“Keluar dan enyahlah dari tanah kami” seru komunitas adat ke Bumi

Tanda dilarang masuk tambang KPC, Kalimantan Timur

Siaran pers: Down to Earth, London Mining Network dan Jaringan Advokasi Tambang (JATAM).

London, 26 Juni 2013

Sebagian besar pembicaraan di pertemuan umum tahunan Bumi plc saat ini akan berpusat pada masalah finansial dan tata kelola yang serius perusahaan tersebut, namun sebenarnya masyarakat yang paling terkena dampak secara langsung dari operasi penambangan batubara Bumi-lah yang perlu didengar.

Sama halnya dengan masyarakat yang terkena dampak dari pengoperasian Berau Coal (85% dimiliki oleh Bumi plc), masyarakat yang tinggal di dekat tambang raksasa KPC di Kalimantan Timur sedang menentang pengambilalihan lahan mereka. Mereka juga menghadapi kekerasan dan intimidasi.

Berbagai dampak sosial, lingkungan hidup, hak asasi manusia dan kesehatan dari penambangan terbuka berskala besar-besaran tersebut terus menghancurkan kehidupan masyarakat di Kalimantan, termasuk masyarakat adat Dayak Basap Keraitan Segading, yang menghadapi penggusuran dari tempat tinggal mereka untuk ketiga kalinya untuk memberi jalan bagi operasi KPC.

Tambang raksasa ini dikontrol oleh PT Bumi Resources, perusahaan Indonesia yang dimiliki 29% oleh Bumi plc yang tercatat di London. Tambang itu memproduksi lebih dari 40 juta ton batubara per tahun, yang diekspor terutama ke pasar-pasar di China dan India.

Para penduduk desa yang tinggal di dekat tambang tersebut memiliki pengalaman panjang akan penggusuran paksa, hilangnya mata pencaharian, polusi, dan kolusi perusahaan dengan petugas keamanan negara.

Di penghujung 2012 seorang petani ditemukan tersungkur berlumuran darah, setelah diserang seseorang yang diidentifikasi oleh sang korban sebagai orang perusahaan. Pemimpin adat setempat mengatakan bahwa perusahaan tersebut telah melarang mereka untuk bertani di lahan yang berada di dalam konsesi KPC.

Sebuah rencana untuk memindahkan masyarakat tersebut ke desa lain yang dipersiapkan KPC ditentang oleh sebagian anggota masyarakat yang tidak ingin memulai lagi segalanya dari nol. Jaringan Advokasi Tambang (JATAM) menyerukan penghentian rencana relokasi tersebut dan pengembalian hutan di sekitar desa tersebut kepada masyarakat, yakni hutan yang diandalkan masyarakat tersebut untuk penghidupan mereka

Mereka menginginkan KPC untuk menghentikan seluruh tindak kekerasan terhadap masyarakat lokal dan melakukan investigasi terhadap penyerangan yang dicurigai dilakukan oleh karyawan perusahaan tersebut. Mereka mendesak seluruh pemegang saham yang berinvestasi  di perusahaan ini untuk segera menarik dana mereka.
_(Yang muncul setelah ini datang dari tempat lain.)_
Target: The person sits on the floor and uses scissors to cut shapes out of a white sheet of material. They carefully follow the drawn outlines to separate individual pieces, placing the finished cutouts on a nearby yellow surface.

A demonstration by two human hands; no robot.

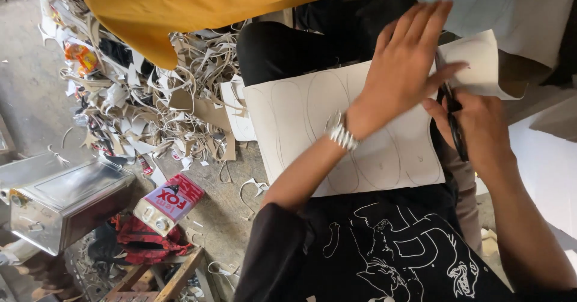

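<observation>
Scissors (454,122) with dark handles sit in our right hand (475,131), fingers curled through and around the grips, at about three o'clock in the view. Their blades point up toward one o'clock, along the right edge of the pale sheet (312,115) that rests across our lap. We cannot tell how far apart the blades stand, since our other hand covers part of them.

Our left hand (406,61) lies open and flat on the sheet, fingers spread and pointing toward one o'clock, pressing the material down just beside the scissors. A silver beaded bracelet (341,135) circles that wrist. The sheet carries several long oval outlines drawn in pencil, side by side, running from its left edge at nine o'clock toward the hands. A second pale piece (481,61) curls up beyond the fingertips at two o'clock.

We wear a black shirt (384,248) with a white line drawing, seen at six o'clock. At twelve o'clock hangs a fold of mustard-yellow cloth (180,7). At ten o'clock a heap of offcut strips (156,103) covers the concrete floor (24,79). At eight o'clock stands a shiny metal box (60,200), and just right of it a red and white tin can (170,203) lies tilted near a red rag (141,239).
</observation>
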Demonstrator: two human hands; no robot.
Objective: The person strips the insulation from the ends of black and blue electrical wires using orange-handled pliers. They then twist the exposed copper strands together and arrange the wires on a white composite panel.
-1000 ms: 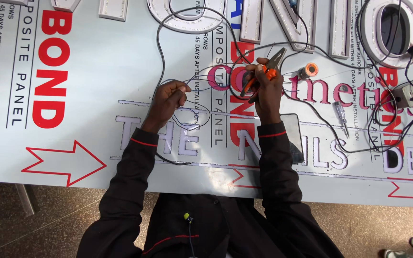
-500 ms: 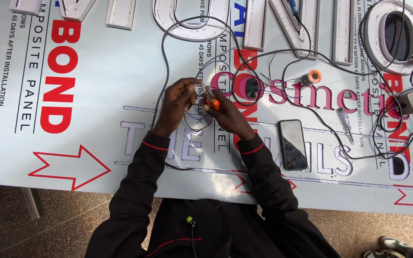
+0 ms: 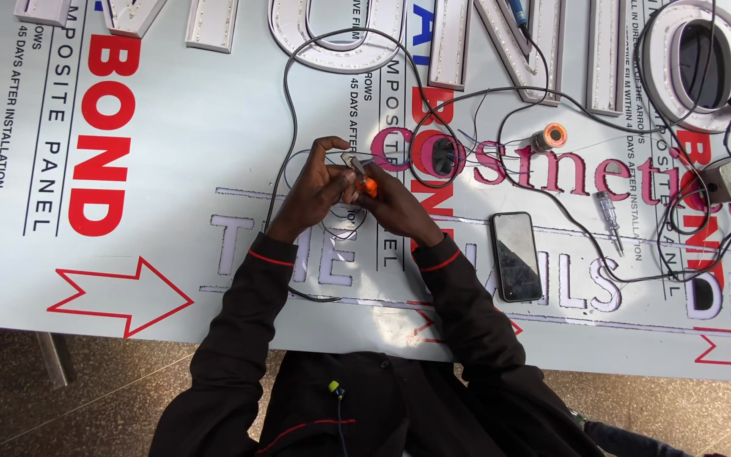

Andrew Hickman dari Down to Earth, yang awal bulan ini bertemu dengan para anggota masyarakat, menyatakan: “Para pemegang saham Bumi harus mengalihkan fokus mereka dari London ke Indonesia dan mempertimbangkan dampak-dampak dari investasi perusahaan mereka terhadap kehidupan masyarakat di sana. Kepedulian terhadap hak-hak asasi manusia dan penghidupan lokal harus diprioritaskan ketimbang seberapa rendah jatuhnya harga saham perusahaan tersebut.”

Richard Solly, Koordinator Jaringan Tambang London (London Mining Network), menyatakan: “Bumi menonjol di antara perusahaan pertambangan yang tercatat di London karena konflik dan kontroversi yang menyertainya. Namun Bumi juga menyolok karena dampak operasinya yang mengerikan di lapangan. Para investor harus menarik diri dari Bumi, dan Bumi harus keluar dari Kalimantan.”